- Регистрация
- 1 Мар 2015
- Сообщения
- 1,481
- Баллы
- 155
In Java, file reading and writing can be done efficiently using buffered streams, readers, and writers. Here's a short explanation with examples:
1. Buffered File Reading (Using BufferedReader)
Buffers data for efficient reading (instead of byte-by-byte).
import java.io.BufferedReader;
import java.io.FileReader;
import java.io.IOException;
public class ReadFile {
public static void main(String[] args) {
try (BufferedReader reader = new BufferedReader(new FileReader("file.txt"))) {
String line;
while ((line = reader.readLine()) != null) { // Reads line-by-line
System.out.println(line);
}
} catch (IOException e) {
e.printStackTrace();
}
}
}
2. Buffered File Writing (Using BufferedWriter)
Buffers data for efficient writing.
import java.io.BufferedWriter;
import java.io.FileWriter;
import java.io.IOException;
public class WriteFile {
public static void main(String[] args) {
try (BufferedWriter writer = new BufferedWriter(new FileWriter("output.txt"))) {
writer.write("Hello, Java!");
writer.newLine(); // Adds a newline
} catch (IOException e) {
e.printStackTrace();
}
}
}
3. Key Classes
4. Try-with-Resources
Let me know if you'd like a deeper explanation! ?
1. Buffered File Reading (Using BufferedReader)
Buffers data for efficient reading (instead of byte-by-byte).

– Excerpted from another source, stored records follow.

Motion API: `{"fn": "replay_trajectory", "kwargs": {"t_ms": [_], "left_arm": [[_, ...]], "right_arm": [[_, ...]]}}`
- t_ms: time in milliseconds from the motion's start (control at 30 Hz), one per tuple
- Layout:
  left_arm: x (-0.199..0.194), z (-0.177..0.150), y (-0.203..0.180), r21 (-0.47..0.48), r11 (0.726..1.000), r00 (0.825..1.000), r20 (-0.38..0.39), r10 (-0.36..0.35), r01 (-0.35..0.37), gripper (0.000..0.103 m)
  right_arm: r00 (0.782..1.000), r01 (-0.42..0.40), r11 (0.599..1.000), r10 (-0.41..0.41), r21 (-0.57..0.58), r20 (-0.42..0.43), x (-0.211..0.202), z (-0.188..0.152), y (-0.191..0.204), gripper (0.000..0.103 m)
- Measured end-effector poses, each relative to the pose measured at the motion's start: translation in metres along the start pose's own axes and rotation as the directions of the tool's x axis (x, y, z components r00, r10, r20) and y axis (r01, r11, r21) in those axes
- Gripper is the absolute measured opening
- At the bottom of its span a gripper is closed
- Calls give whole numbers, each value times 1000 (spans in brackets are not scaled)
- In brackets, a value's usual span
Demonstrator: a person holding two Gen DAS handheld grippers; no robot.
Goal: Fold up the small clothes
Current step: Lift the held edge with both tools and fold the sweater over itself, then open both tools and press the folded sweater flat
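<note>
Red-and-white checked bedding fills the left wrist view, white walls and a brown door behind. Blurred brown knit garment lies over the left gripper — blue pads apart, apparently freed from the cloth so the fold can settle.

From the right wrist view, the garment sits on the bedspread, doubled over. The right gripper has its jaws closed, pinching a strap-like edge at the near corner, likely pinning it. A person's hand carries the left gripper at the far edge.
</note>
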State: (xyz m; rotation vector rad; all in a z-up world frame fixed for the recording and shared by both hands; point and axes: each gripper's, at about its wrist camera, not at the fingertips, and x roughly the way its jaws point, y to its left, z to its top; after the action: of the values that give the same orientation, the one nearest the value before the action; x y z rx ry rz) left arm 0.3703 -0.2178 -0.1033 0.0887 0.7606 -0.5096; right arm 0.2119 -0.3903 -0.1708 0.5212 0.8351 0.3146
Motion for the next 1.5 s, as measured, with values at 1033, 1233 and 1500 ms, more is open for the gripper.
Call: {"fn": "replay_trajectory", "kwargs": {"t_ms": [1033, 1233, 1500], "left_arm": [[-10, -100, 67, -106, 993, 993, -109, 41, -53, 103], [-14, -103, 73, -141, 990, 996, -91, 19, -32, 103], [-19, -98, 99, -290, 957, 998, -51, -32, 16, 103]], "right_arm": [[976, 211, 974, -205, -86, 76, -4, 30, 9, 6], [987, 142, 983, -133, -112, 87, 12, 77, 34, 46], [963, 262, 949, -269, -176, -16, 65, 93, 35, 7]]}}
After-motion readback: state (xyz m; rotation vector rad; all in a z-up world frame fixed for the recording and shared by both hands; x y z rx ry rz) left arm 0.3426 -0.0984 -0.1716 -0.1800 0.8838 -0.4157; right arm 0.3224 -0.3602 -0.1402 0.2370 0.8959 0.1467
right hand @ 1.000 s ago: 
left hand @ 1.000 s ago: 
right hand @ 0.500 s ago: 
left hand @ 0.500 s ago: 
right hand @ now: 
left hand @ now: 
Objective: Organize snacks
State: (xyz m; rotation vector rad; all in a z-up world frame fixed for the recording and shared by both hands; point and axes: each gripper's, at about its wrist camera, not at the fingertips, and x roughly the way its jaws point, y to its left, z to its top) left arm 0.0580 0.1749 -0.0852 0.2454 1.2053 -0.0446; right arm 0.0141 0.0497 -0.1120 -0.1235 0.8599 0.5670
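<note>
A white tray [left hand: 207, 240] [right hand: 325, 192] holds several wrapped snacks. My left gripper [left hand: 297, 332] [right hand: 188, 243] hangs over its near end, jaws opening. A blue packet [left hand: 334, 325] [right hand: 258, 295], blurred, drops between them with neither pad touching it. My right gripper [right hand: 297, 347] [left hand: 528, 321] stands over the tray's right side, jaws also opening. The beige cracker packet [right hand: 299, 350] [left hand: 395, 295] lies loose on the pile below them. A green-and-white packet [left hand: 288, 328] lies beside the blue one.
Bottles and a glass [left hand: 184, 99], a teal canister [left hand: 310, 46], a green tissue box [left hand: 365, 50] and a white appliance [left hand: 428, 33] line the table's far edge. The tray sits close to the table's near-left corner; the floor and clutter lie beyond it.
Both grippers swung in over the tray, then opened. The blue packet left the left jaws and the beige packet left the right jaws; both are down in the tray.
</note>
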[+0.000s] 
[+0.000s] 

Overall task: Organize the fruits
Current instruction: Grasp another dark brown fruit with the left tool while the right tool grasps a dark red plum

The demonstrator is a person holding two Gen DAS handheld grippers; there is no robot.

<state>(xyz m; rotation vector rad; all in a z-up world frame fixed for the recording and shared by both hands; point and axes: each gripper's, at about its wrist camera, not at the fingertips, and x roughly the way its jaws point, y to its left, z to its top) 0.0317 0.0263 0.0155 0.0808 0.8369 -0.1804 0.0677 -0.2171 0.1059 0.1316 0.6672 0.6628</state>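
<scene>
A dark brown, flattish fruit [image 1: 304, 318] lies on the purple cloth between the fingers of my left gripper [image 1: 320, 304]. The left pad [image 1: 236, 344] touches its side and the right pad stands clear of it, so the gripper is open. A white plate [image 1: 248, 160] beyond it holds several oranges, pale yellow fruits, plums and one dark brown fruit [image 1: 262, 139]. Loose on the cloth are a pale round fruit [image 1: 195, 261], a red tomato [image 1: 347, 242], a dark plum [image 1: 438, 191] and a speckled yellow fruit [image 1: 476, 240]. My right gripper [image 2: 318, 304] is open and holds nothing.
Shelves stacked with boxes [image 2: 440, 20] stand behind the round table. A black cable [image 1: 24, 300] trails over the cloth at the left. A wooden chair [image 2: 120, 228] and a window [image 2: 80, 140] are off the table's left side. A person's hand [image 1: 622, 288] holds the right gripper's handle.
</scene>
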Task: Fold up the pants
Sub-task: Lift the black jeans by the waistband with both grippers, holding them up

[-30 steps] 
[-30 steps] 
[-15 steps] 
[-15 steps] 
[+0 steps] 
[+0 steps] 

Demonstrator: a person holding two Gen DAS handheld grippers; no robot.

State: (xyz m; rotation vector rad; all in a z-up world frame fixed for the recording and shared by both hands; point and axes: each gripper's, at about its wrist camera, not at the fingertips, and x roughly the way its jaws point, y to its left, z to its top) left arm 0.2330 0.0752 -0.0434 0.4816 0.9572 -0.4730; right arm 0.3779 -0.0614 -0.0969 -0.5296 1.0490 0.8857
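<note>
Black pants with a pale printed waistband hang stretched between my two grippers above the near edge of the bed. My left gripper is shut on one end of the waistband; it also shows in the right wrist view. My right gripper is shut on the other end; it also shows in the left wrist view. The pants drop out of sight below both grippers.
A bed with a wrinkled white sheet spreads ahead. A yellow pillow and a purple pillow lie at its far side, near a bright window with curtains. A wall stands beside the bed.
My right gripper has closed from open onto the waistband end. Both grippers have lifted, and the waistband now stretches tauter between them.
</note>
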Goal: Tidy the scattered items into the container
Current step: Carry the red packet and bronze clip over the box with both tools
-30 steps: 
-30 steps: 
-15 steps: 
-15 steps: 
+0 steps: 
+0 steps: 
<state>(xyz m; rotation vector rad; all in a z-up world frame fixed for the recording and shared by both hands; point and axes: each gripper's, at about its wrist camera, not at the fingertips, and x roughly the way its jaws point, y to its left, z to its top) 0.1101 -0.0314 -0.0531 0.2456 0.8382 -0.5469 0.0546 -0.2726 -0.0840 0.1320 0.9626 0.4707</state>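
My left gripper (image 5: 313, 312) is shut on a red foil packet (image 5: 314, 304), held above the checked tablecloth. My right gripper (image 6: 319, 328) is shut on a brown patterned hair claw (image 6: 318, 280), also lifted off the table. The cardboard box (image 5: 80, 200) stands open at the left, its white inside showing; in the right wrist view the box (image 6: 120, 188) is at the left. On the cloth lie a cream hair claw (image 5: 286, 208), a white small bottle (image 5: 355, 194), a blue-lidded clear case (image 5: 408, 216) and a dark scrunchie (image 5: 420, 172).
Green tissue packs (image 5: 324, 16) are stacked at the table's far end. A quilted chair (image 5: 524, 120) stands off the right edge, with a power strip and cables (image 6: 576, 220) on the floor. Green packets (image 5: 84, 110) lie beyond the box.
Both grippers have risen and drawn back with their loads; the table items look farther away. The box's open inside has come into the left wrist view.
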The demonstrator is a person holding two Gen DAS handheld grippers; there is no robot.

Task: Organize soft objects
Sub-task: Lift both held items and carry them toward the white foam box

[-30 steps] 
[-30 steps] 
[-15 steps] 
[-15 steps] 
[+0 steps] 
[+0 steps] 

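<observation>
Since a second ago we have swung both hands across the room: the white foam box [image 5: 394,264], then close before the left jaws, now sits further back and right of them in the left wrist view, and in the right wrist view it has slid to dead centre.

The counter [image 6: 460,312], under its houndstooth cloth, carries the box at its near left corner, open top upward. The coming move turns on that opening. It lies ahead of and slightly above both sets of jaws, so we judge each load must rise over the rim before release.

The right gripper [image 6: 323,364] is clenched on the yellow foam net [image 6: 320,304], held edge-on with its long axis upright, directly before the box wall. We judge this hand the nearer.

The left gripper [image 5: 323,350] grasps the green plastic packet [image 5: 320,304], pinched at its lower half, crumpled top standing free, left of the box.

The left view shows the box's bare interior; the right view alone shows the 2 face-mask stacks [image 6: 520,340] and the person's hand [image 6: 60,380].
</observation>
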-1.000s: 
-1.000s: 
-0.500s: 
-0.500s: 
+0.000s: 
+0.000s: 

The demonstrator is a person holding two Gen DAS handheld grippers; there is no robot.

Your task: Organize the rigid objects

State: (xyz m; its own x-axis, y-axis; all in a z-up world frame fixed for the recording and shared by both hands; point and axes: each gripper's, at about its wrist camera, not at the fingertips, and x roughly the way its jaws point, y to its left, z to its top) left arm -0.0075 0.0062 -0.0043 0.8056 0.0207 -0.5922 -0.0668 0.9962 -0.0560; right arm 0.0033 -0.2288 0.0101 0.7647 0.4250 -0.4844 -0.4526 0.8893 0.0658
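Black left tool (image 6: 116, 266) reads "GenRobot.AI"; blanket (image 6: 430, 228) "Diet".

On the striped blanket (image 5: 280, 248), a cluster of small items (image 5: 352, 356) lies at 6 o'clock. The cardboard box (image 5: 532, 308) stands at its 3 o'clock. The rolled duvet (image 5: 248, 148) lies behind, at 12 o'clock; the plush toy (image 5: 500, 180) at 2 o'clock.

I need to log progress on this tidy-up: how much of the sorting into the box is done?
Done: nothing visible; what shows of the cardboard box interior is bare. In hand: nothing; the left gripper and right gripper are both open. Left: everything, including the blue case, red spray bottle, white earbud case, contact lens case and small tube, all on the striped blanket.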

import java.io.BufferedReader;
import java.io.FileReader;
import java.io.IOException;
public class ReadFile {
public static void main(String[] args) {
try (BufferedReader reader = new BufferedReader(new FileReader("file.txt"))) {
String line;
while ((line = reader.readLine()) != null) { // Reads line-by-line
System.out.println(line);
}
} catch (IOException e) {
e.printStackTrace();
}
}
}
2. Buffered File Writing (Using BufferedWriter)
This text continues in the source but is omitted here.